What to do
Transcribe all the entries word for word, omitting any pictures they contain.
________________________
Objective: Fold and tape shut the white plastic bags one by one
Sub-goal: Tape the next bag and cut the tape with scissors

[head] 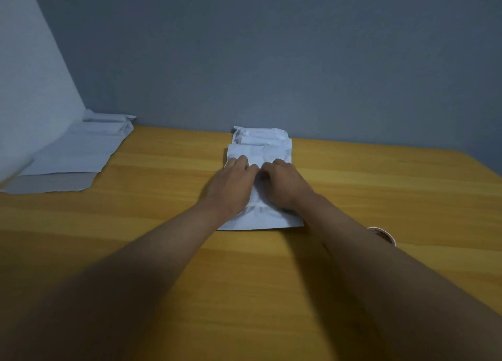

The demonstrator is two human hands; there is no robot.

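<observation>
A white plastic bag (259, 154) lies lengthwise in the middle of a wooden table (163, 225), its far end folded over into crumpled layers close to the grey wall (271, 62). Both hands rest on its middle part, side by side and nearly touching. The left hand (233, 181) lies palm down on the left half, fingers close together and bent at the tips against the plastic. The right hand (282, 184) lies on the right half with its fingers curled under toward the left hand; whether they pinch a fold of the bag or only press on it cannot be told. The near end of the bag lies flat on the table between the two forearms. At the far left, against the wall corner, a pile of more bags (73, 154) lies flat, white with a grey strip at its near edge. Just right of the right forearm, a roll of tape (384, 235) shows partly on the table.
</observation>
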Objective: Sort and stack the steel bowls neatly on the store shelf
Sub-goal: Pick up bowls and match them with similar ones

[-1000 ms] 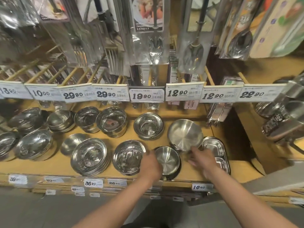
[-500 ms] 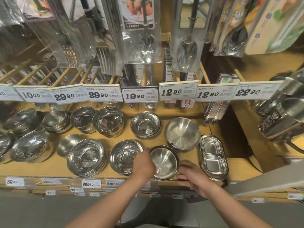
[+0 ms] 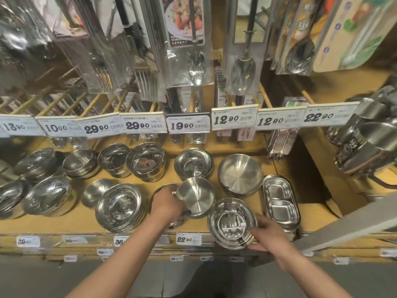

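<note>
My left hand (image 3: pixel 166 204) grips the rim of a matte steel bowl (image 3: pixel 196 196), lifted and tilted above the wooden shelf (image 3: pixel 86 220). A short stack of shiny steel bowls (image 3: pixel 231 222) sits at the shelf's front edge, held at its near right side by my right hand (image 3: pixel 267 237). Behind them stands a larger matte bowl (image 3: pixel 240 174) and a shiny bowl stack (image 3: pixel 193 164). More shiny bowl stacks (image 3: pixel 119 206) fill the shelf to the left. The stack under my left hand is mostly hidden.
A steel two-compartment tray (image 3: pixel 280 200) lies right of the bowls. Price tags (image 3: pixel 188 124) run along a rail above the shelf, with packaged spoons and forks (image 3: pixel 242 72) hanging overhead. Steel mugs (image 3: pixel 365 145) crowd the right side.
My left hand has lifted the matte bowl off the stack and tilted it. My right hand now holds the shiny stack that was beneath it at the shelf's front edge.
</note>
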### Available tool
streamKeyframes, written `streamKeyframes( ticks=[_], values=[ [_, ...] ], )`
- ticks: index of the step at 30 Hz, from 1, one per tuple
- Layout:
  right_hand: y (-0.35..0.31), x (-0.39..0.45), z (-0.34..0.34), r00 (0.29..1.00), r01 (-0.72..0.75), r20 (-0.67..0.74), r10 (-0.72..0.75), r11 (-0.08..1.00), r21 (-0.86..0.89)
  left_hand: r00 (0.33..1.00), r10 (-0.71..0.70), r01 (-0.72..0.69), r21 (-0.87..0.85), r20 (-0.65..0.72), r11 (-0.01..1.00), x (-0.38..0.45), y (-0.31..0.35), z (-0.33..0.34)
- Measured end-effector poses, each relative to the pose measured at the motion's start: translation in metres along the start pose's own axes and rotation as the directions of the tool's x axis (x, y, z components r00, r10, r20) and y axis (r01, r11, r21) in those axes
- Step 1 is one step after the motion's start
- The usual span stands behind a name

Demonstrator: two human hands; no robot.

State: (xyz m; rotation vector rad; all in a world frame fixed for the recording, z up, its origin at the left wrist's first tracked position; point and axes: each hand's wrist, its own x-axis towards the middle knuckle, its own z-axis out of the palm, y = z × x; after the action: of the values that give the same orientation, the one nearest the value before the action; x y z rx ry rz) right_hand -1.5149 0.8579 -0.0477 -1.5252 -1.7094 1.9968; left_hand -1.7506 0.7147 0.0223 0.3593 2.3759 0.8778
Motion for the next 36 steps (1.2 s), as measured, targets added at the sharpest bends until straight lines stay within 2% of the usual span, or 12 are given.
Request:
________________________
Written response
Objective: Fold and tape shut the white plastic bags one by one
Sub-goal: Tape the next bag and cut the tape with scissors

[head] 

The demonstrator is two human hands; there is no robot.

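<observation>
A white plastic bag (259, 154) lies lengthwise in the middle of a wooden table (163, 225), its far end folded over into crumpled layers close to the grey wall (271, 62). Both hands rest on its middle part, side by side and nearly touching. The left hand (233, 181) lies palm down on the left half, fingers close together and bent at the tips against the plastic. The right hand (282, 184) lies on the right half with its fingers curled under toward the left hand; whether they pinch a fold of the bag or only press on it cannot be told. The near end of the bag lies flat on the table between the two forearms. At the far left, against the wall corner, a pile of more bags (73, 154) lies flat, white with a grey strip at its near edge. Just right of the right forearm, a roll of tape (384, 235) shows partly on the table.
</observation>
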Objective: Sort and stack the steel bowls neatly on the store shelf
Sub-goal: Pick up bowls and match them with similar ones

[-1000 ms] 
[-500 ms] 
[+0 ms] 

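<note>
My left hand (image 3: pixel 166 204) grips the rim of a matte steel bowl (image 3: pixel 196 196), lifted and tilted above the wooden shelf (image 3: pixel 86 220). A short stack of shiny steel bowls (image 3: pixel 231 222) sits at the shelf's front edge, held at its near right side by my right hand (image 3: pixel 267 237). Behind them stands a larger matte bowl (image 3: pixel 240 174) and a shiny bowl stack (image 3: pixel 193 164). More shiny bowl stacks (image 3: pixel 119 206) fill the shelf to the left. The stack under my left hand is mostly hidden.
A steel two-compartment tray (image 3: pixel 280 200) lies right of the bowls. Price tags (image 3: pixel 188 124) run along a rail above the shelf, with packaged spoons and forks (image 3: pixel 242 72) hanging overhead. Steel mugs (image 3: pixel 365 145) crowd the right side.
My left hand has lifted the matte bowl off the stack and tilted it. My right hand now holds the shiny stack that was beneath it at the shelf's front edge.
</note>
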### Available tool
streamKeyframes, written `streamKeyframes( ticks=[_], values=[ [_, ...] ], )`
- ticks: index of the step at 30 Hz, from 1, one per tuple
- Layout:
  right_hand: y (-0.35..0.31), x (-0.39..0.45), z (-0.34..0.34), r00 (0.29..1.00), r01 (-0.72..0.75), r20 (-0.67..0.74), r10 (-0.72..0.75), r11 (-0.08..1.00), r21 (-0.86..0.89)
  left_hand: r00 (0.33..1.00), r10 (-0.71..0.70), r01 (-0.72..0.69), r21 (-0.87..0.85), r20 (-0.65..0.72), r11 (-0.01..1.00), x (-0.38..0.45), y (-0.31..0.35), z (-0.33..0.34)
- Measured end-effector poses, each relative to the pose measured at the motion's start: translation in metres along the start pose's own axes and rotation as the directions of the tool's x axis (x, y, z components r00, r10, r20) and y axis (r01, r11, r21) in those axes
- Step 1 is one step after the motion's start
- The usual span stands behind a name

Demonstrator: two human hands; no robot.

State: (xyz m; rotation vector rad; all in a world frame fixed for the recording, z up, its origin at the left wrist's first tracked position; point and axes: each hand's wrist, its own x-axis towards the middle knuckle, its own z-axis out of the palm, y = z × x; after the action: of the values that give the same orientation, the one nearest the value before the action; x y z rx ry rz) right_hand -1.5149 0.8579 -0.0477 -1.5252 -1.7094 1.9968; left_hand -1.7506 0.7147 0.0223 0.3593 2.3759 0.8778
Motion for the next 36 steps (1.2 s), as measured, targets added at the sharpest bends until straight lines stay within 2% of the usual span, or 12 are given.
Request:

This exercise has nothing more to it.